▶ INFORMATION
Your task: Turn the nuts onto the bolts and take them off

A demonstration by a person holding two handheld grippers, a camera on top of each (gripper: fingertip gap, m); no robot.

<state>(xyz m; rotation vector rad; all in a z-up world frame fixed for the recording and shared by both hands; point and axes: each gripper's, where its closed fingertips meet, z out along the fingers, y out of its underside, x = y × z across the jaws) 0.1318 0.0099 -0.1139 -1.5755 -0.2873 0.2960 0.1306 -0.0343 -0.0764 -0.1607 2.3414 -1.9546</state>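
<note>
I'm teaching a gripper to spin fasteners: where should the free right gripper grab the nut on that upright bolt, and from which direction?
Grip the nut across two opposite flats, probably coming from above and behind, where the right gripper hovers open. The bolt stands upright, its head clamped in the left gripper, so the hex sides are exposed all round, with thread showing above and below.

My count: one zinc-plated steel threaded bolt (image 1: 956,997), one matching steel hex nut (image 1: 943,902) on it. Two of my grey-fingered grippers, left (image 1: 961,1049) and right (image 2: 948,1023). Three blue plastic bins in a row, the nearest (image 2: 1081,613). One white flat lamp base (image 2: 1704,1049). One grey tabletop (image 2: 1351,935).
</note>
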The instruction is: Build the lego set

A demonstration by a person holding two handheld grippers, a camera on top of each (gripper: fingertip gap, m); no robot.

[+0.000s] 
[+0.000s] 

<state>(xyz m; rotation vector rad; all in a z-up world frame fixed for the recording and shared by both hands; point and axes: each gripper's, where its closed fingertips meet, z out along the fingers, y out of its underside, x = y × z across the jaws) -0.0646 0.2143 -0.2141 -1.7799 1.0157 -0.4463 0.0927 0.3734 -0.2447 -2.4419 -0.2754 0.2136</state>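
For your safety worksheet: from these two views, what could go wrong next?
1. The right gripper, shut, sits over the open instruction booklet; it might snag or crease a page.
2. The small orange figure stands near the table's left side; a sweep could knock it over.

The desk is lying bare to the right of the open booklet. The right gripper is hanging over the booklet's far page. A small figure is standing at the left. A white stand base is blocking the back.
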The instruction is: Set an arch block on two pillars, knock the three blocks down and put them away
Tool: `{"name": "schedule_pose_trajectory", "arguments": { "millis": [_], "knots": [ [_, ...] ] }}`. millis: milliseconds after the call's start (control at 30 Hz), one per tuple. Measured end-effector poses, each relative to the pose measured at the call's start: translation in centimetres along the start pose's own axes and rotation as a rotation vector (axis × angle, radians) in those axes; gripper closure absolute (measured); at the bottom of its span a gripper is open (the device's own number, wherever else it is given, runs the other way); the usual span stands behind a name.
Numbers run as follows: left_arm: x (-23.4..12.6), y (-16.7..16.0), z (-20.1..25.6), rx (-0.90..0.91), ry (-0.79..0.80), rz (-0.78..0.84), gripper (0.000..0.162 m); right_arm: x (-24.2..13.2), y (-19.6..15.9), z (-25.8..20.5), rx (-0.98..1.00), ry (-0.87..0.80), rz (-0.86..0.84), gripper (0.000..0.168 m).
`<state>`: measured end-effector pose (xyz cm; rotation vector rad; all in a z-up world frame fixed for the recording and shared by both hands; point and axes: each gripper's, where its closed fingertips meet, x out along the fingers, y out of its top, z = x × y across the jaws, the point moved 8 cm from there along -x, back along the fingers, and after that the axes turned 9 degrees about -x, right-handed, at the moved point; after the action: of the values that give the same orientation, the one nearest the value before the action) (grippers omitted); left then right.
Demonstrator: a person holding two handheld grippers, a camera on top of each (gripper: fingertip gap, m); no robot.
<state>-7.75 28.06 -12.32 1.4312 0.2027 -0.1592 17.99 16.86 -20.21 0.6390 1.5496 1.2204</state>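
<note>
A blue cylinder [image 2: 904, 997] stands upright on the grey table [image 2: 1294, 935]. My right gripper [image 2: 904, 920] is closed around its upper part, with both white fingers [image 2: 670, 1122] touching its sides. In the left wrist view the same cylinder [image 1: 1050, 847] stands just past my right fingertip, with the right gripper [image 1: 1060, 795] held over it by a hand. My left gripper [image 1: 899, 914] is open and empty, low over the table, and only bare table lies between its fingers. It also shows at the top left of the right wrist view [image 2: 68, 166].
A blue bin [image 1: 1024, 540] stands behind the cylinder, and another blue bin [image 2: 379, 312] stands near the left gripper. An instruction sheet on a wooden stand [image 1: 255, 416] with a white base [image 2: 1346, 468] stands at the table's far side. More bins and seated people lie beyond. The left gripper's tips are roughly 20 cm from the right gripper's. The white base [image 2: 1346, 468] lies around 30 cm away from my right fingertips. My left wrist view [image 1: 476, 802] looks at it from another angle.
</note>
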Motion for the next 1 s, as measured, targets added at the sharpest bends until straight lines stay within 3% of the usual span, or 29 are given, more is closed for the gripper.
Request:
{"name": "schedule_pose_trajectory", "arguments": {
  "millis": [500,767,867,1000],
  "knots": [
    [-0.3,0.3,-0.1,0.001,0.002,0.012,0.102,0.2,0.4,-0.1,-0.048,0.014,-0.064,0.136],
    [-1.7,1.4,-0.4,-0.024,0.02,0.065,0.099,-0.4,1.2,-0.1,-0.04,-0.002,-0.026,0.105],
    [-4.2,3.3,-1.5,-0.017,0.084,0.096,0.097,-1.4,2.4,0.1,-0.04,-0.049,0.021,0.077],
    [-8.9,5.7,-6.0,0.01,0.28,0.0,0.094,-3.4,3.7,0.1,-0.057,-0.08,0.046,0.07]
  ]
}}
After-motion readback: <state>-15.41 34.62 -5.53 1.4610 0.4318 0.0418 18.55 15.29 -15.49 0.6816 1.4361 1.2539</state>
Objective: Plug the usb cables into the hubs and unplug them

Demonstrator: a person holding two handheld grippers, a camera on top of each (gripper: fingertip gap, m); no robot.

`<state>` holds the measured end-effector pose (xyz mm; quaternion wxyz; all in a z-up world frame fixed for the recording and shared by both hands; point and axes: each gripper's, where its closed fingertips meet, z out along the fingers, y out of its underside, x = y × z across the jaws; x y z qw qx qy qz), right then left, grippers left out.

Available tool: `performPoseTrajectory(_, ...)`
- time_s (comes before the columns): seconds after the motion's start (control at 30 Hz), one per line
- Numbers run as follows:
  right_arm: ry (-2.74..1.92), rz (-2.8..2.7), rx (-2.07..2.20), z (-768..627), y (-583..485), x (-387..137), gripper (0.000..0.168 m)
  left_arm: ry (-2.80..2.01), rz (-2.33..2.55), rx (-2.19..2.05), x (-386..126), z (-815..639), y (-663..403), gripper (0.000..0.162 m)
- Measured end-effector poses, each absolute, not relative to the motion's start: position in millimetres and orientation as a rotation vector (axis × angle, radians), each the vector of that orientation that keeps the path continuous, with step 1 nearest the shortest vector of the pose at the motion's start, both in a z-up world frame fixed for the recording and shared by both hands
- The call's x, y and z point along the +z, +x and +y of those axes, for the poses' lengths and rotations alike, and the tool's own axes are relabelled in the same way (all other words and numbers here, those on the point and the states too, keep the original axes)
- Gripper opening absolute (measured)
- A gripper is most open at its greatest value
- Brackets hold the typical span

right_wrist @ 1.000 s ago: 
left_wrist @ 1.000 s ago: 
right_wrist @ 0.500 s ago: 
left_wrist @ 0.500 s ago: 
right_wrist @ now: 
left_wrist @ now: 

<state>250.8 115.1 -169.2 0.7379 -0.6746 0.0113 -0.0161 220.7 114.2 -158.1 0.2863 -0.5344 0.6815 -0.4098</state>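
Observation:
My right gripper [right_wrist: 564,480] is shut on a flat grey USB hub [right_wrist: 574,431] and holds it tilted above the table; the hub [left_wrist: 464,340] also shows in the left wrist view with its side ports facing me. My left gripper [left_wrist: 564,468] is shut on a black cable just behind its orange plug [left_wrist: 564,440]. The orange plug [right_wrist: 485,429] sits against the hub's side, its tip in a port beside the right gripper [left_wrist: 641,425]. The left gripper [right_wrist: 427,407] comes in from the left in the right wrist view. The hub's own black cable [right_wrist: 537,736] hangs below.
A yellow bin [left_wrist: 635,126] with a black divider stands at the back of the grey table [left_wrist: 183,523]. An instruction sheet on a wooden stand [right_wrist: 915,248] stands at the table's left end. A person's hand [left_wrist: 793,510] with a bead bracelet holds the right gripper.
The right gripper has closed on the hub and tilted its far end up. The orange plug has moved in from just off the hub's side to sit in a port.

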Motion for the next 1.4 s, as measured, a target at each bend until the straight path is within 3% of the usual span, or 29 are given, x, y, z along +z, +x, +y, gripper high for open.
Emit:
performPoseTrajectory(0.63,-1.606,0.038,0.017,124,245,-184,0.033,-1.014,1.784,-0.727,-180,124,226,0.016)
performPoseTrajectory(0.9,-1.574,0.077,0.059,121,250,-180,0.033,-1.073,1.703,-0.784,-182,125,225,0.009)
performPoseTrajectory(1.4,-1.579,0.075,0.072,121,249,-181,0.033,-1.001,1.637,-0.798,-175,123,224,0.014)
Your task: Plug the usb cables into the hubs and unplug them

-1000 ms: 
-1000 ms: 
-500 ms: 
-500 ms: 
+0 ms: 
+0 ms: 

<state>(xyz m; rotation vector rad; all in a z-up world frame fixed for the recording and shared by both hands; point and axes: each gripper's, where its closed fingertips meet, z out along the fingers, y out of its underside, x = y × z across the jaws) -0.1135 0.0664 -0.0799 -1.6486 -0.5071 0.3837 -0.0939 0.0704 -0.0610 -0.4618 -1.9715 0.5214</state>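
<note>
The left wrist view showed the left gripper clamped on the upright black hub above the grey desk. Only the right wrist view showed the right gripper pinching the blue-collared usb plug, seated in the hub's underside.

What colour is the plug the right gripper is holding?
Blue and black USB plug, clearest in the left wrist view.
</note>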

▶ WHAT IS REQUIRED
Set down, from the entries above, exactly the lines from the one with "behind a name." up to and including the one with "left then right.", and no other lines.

▶ ANSWER TO THIS PROBLEM
Tool: `{"name": "schedule_pose_trajectory", "arguments": { "millis": [_], "knots": [ [_, ...] ] }}`. millis: milliseconds after the call's start (control at 30 Hz), one per tuple. Measured end-effector poses, each relative to the pose measured at the call's start: translation in centimetres along the start pose's own axes and rotation as a rotation vector (axis × angle, radians) in those axes; gripper closure absolute (measured); at the bottom of its span a gripper is open (the device's own number, wherever else it is given, runs the other way); the usual span stands behind a name.
Numbers run as follows: left_arm: x (-23.4..12.6), y (-16.7..16.0), z (-20.1..25.6), rx (-0.90..0.91), ry (-0.79..0.80), rz (-0.78..0.84), gripper (0.000..0.162 m); right_arm: x (-24.2..13.2), y (-19.6..15.9), z (-25.8..20.5), rx (-0.98..1.00), ry (-0.87..0.80), rz (-0.86..0.84), gripper (0.000..0.168 m).
`<state>`: measured end-effector pose (xyz cm; rotation vector rad; all in a z-up world frame fixed for the recording and shared by both hands; point and axes: each gripper's, where its closed fingertips meet, x out along the fingers, y out of its top, z = x × y across the jaws, the point moved 8 cm from there along -x, back along the fingers, and after that the axes turned 9 degrees about -x, right-handed, at the moved point; after the action: of the values that give the same orientation, the one nearest the value before the action) (grippers omitted); left then right.

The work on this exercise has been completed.